Problem to solve =
Before repeating the entries below, strip out every picture and keep all else as it is.

[Stored records]
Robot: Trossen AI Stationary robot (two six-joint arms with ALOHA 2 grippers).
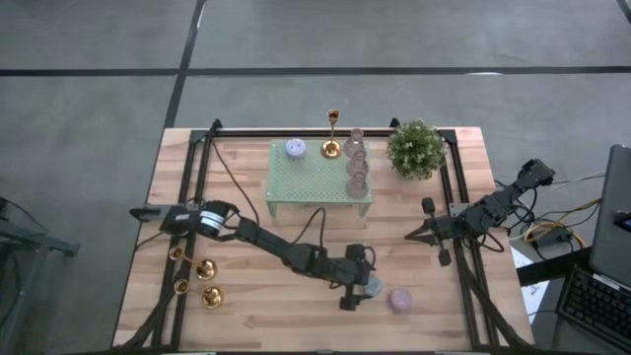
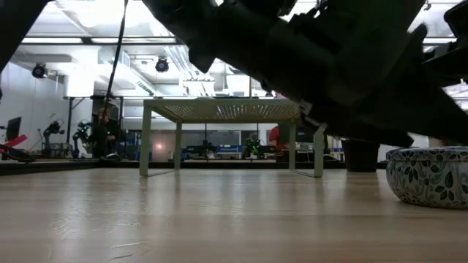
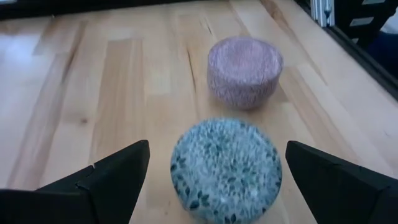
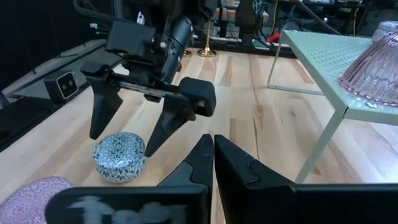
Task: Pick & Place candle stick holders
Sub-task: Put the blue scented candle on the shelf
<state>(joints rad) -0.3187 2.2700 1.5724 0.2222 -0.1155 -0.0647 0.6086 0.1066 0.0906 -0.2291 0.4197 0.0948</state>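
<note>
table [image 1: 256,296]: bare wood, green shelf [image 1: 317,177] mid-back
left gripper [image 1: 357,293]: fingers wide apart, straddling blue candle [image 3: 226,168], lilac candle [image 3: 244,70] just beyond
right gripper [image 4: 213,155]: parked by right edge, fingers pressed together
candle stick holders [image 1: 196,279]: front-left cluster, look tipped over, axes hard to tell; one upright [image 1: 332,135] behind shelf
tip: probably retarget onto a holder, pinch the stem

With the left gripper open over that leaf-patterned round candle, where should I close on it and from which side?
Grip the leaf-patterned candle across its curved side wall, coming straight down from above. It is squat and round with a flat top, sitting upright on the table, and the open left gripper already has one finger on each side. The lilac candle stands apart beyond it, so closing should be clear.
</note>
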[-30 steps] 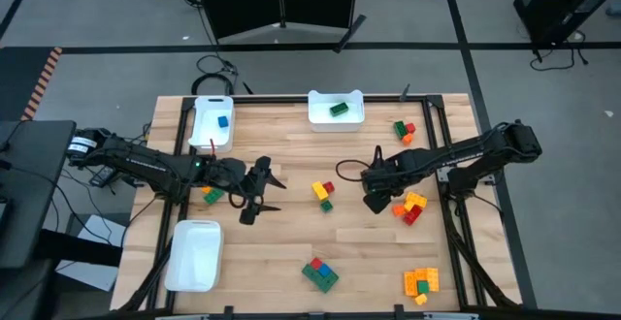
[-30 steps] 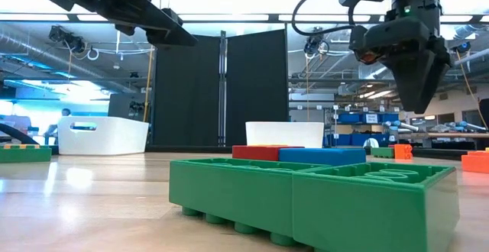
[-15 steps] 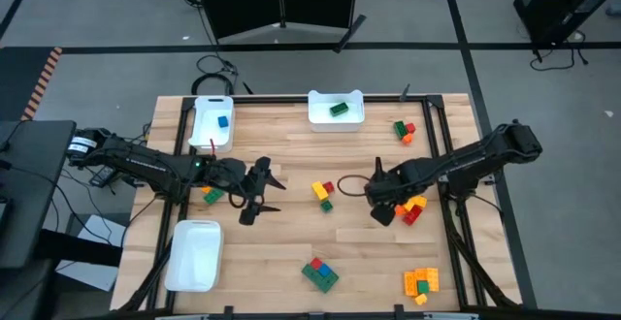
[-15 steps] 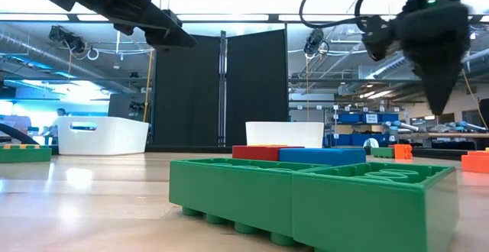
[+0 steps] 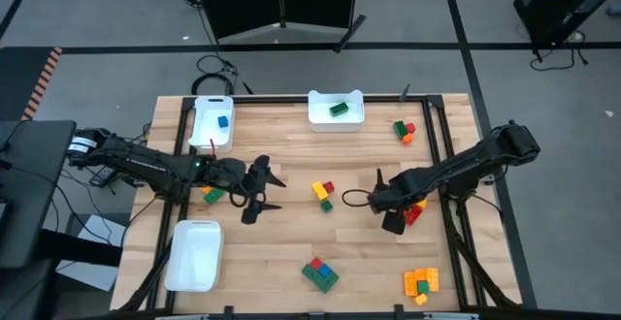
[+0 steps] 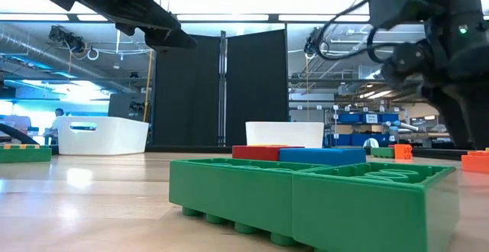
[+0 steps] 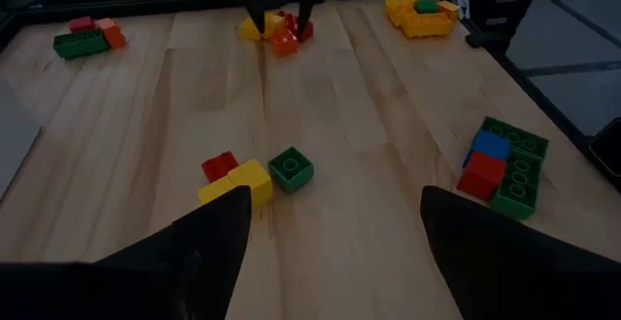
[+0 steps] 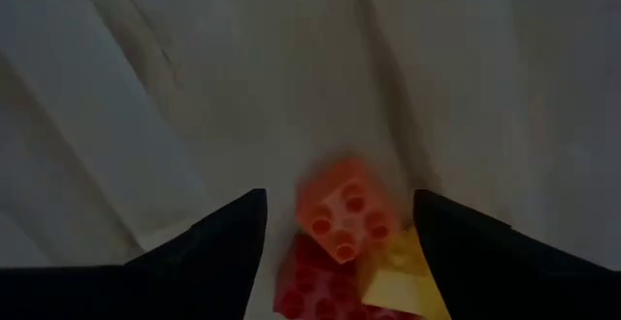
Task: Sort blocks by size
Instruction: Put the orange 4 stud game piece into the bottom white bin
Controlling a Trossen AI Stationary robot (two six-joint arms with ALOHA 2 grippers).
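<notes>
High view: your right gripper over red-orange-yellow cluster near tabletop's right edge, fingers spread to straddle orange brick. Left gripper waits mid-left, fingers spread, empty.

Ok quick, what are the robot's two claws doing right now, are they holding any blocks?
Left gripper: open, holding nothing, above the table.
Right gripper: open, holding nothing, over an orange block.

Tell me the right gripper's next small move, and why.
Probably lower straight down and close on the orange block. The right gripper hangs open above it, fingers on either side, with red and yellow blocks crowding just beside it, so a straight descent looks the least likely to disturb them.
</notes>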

Written response =
Robot: Trossen AI Stationary robot (two six-joint arms with ALOHA 2 grippers).
Task: Pick & Place candle stick holders
Sub-task: Put the blue scented candle on the shelf
<state>(joints rad) -0.3187 2.2700 1.5724 0.2222 -0.1155 -0.0647 0.6086 0.1066 0.0906 -0.2291 0.4197 0.0948</state>
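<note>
table [image 1: 256,296]: bare wood, green shelf [image 1: 317,177] mid-back
left gripper [image 1: 357,293]: fingers wide apart, straddling blue candle [image 3: 226,168], lilac candle [image 3: 244,70] just beyond
right gripper [image 4: 213,155]: parked by right edge, fingers pressed together
candle stick holders [image 1: 196,279]: front-left cluster, look tipped over, axes hard to tell; one upright [image 1: 332,135] behind shelf
tip: probably retarget onto a holder, pinch the stem

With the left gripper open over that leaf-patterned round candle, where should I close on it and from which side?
Grip the leaf-patterned candle across its curved side wall, coming straight down from above. It is squat and round with a flat top, sitting upright on the table, and the open left gripper already has one finger on each side. The lilac candle stands apart beyond it, so closing should be clear.
</note>
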[-30 steps] 
[-30 steps] 
[-15 steps] 
[-15 steps] 
[+0 steps] 
[+0 steps] 
[+0 steps] 
[+0 steps] 
Task: Sort blocks by size
Instruction: Put the orange 4 stud game piece into the bottom white bin
Controlling a Trossen AI Stationary robot (two six-joint arms with ALOHA 2 grippers).
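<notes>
High view: your right gripper over red-orange-yellow cluster near tabletop's right edge, fingers spread to straddle orange brick. Left gripper waits mid-left, fingers spread, empty.

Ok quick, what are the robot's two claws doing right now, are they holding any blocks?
Left gripper: open, holding nothing, above the table.
Right gripper: open, holding nothing, over an orange block.

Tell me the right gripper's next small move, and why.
Probably lower straight down and close on the orange block. The right gripper hangs open above it, fingers on either side, with red and yellow blocks crowding just beside it, so a straight descent looks the least likely to disturb them.
</notes>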

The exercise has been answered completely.